Is there anywhere documented how the predictions are returned when 2 or more devices are used? I am asking this because a user will expect to get the same results when testing/predicting with 2 or more devices.
In order to check what is going on I used the same model with 1 and 2 devices as following:
seed_everything(1, workers=True)
trainer = L.Trainer(fast_dev_run=20, devices=1)
out1 = trainer.predict(model=litmodel, dataloaders=dm.test_dataloader())
preds1 = torch.cat(out1)
print('\n Using 2 devices \n')
trainer = L.Trainer(fast_dev_run=20, devices=2)
out2 = trainer.predict(model=litmodel, dataloaders=dm.test_dataloader())
preds2 = torch.cat(out2)
print(torch.all(preds1 == preds2)) # This sould be True.

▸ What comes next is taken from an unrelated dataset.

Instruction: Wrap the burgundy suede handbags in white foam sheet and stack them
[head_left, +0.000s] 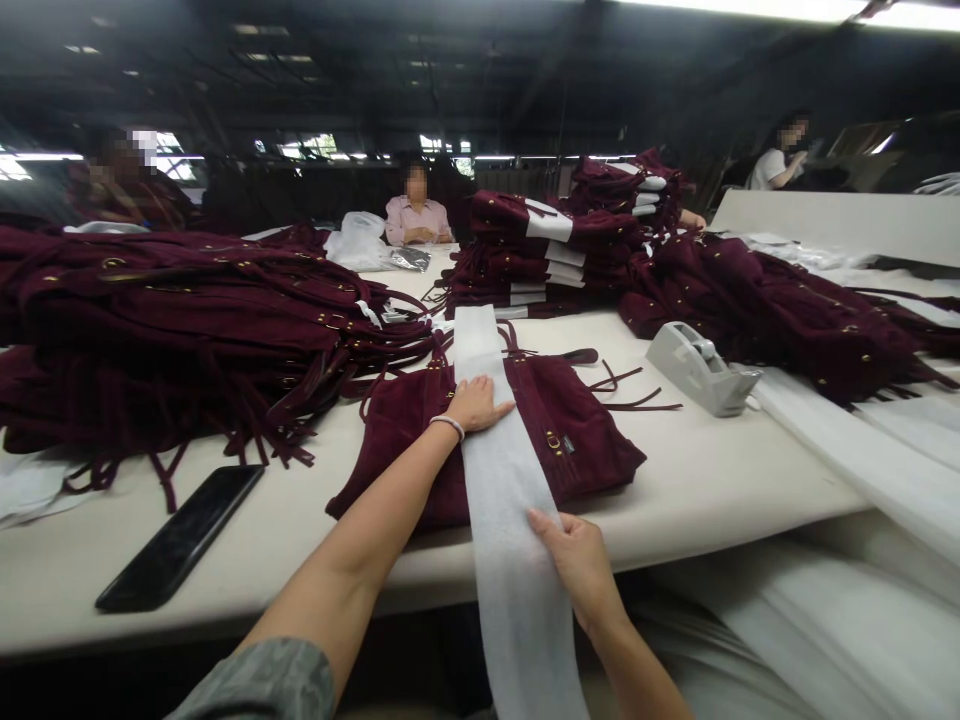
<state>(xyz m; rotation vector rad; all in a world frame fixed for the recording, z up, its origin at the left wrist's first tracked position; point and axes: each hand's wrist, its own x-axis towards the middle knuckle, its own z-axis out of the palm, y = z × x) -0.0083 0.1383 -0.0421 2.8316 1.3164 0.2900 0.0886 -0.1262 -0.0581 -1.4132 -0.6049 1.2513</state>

However I am getting the following output:
Seed set to 1
GPU available: True (cuda), used: True
TPU available: False, using: 0 TPU cores
IPU available: False, using: 0 IPUs
HPU available: False, using: 0 HPUs
Running in `fast_dev_run` mode: will run the requested loop using 20 batch(es). Logging and checkpointing is suppressed.
LOCAL_RANK: 0 - CUDA_VISIBLE_DEVICES: [0,1]
Predicting DataLoader 0: 100%|████████████████████████████████████████████████████████████████████████████████████████████████████████████████████████████████| 20/20 [00:10<00:00, 1.96it/s]
Using 2 devices
GPU available: True (cuda), used: True
TPU available: False, using: 0 TPU cores
IPU available: False, using: 0 IPUs
HPU available: False, using: 0 HPUs
Running in `fast_dev_run` mode: will run the requested loop using 20 batch(es). Logging and checkpointing is suppressed.
[rank: 0] Seed set to 1
Initializing distributed: GLOBAL_RANK: 0, MEMBER: 1/2
[rank: 1] Seed set to 1
LOCAL_RANK: 0 - CUDA_VISIBLE_DEVICES: [0,1]
Predicting DataLoader 0: 100%|████████████████████████████████████████████████████████████████████████████████████████████████████████████████████████████████| 20/20 [00:10<00:00, 1.94it/s]
Using 2 devices
[rank: 1] Seed set to 1
Initializing distributed: GLOBAL_RANK: 1, MEMBER: 2/2
----------------------------------------------------------------------------------------------------
distributed_backend=nccl
All distributed processes registered. Starting with 2 processes
----------------------------------------------------------------------------------------------------
LOCAL_RANK: 0 - CUDA_VISIBLE_DEVICES: [0,1]
LOCAL_RANK: 1 - CUDA_VISIBLE_DEVICES: [0,1]
Predicting DataLoader 0: 100%|████████████████████████████████████████████████████████████████████████████████████████████████████████████████████████████████| 20/20 [00:10<00:00, 1.85it/s]
tensor(False)
tensor(False)
It is unclear from the output on what is going on. I would expect the message “Using 2 devices” to be printed only once. Why is it printed 2 times? The same for the sanity check print(torch.all(preds1 == preds2))
.
Can someone what happens under the hood and whether it is safe/straightforward to use 2 or more devices when doing inference?